Visualizing data is a critical step for debugging and analysis. egohub uses the Rerun viewer, which can be run in a few different ways depending on your setup.

Local Visualization

If you are running egohub on your local machine, you can visualize an HDF5 file directly. This will automatically open the Rerun viewer.

egohub visualize path/to/your.h5

Remote Visualization

When working on a remote machine (e.g., a cloud server), you need to use the Rerun web viewer to access the visualization from your local browser. This is a two-step process:

Step 1: Generate the Rerun Data File

First, run the visualize command with the --output-rrd flag to save the visualization data to a file.

egohub visualize path/to/your.h5 --output-rrd output.rrd

This will create a file named output.rrd containing the data for Rerun.

Step 2: Serve the RRD File

Next, use the rerun command to serve the .rrd file with the --web-viewer flag.

rerun output.rrd --web-viewer

This will start a web server on the remote machine. You can then open your local web browser and navigate to http://<remote_machine_ip>:9090 to view the visualization. Replace <remote_machine_ip> with the IP address of your remote machine.

End-to-End Example: EgoDex

This example walks through the full pipeline for a single sequence from the EgoDex dataset, from raw data to visualization.

1. Data Setup

First, place your raw EgoDex data into the data/raw/ directory. The pipeline expects a specific structure. For this example, we'll use the add_remove_lid sequence:

egohub/
└── data/
    └── raw/
        └── EgoDex/
            └── test/
                └── add_remove_lid/
                    ├── calib/
                    ├── data.json
                    └── video.mp4

2. Convert the Raw Data

Use the egohub convert command to transform the raw data into the canonical egohub HDF5 format. We'll process only the first sequence for this test.

egohub convert egodex \
    --raw-dir data/raw/EgoDex/test/add_remove_lid \
    --output-file data/processed/EgoDex_add_remove_lid.hdf5 \
    --num-sequences 1

This creates a new file at data/processed/EgoDex_add_remove_lid.hdf5.

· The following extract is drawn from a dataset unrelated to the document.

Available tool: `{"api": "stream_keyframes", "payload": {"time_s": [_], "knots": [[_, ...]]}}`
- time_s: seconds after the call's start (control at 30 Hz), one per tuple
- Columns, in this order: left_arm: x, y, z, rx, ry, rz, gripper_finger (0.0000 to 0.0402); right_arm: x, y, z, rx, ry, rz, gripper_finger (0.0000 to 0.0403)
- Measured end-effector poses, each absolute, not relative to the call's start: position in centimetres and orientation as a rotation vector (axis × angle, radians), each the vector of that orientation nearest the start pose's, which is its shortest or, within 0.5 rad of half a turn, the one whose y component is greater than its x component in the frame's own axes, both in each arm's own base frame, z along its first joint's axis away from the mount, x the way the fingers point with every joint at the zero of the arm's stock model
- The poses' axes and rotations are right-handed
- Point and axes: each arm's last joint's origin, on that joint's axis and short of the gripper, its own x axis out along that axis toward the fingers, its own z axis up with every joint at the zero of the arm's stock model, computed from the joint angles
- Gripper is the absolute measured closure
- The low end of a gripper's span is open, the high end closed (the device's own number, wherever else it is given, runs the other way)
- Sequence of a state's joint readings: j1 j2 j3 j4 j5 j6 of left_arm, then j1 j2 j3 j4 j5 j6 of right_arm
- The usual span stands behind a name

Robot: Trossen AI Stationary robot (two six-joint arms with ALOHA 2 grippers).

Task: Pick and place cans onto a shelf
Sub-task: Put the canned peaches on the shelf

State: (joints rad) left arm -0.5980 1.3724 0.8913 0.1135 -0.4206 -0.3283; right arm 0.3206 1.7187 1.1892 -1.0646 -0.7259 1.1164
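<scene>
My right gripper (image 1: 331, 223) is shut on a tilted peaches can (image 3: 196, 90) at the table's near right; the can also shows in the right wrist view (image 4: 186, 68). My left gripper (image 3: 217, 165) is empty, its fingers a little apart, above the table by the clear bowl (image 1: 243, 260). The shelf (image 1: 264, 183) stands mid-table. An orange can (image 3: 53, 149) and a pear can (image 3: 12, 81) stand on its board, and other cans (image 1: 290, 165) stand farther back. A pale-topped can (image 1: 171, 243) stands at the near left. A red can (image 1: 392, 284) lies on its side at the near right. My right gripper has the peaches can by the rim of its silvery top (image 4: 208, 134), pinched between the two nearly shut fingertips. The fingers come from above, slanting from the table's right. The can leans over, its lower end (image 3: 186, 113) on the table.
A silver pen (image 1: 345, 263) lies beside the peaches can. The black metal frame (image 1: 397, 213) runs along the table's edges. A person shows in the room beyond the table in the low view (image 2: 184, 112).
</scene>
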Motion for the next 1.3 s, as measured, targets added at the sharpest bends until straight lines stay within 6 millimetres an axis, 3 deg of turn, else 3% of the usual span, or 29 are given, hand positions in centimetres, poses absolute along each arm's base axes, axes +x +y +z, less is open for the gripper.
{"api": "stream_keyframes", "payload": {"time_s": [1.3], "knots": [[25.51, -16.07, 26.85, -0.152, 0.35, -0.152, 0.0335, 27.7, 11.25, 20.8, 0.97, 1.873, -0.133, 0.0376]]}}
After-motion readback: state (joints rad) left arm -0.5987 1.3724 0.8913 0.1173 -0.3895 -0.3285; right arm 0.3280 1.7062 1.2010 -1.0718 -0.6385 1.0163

3. Enrich with Object Detections

Next, run an enrichment tool to add more data to the file. We'll use the ObjectDetectionTask with the HuggingFaceBackend to find objects in the video frames. Since this is a test, we will only process the first trajectory in the file.

egohub process data/processed/EgoDex_add_remove_lid.hdf5 \
    --task ObjectDetectionTask \
    --backend HuggingFaceBackend \
    --backend-args "model_name=facebook/detr-resnet-50"

Note you can define the model you would like you would like to use with the --backend-args argument:

egohub process data/processed/EgoDex_add_remove_lid.hdf5 \
    --task ObjectDetectionTask \
    --backend HuggingFaceBackend \
    --backend-args "model_name=SenseTime/deformable-detr-with-box-refine"

4. Visualize the Enriched Data

Finally, visualize the file again to see the newly added object bounding boxes.

egohub visualize data/processed/EgoDex_add_remove_lid.hdf5

Supported Datasets

This table lists the datasets currently supported by egohub for ingestion. We welcome contributions for new adapters! See CONTRIBUTING.md for a guide on how to add one.

Dataset Name CLI Identifier Adapter Class Notes
EgoDex egodex EgoDexAdapter Supports video, camera pose, and hand/skeleton poses.
HO-3D v3 ho3d HO3DAdapter Supports video and depth.
HOI4D hoi4d HOI4DAdapter Supports video, hand and object poses.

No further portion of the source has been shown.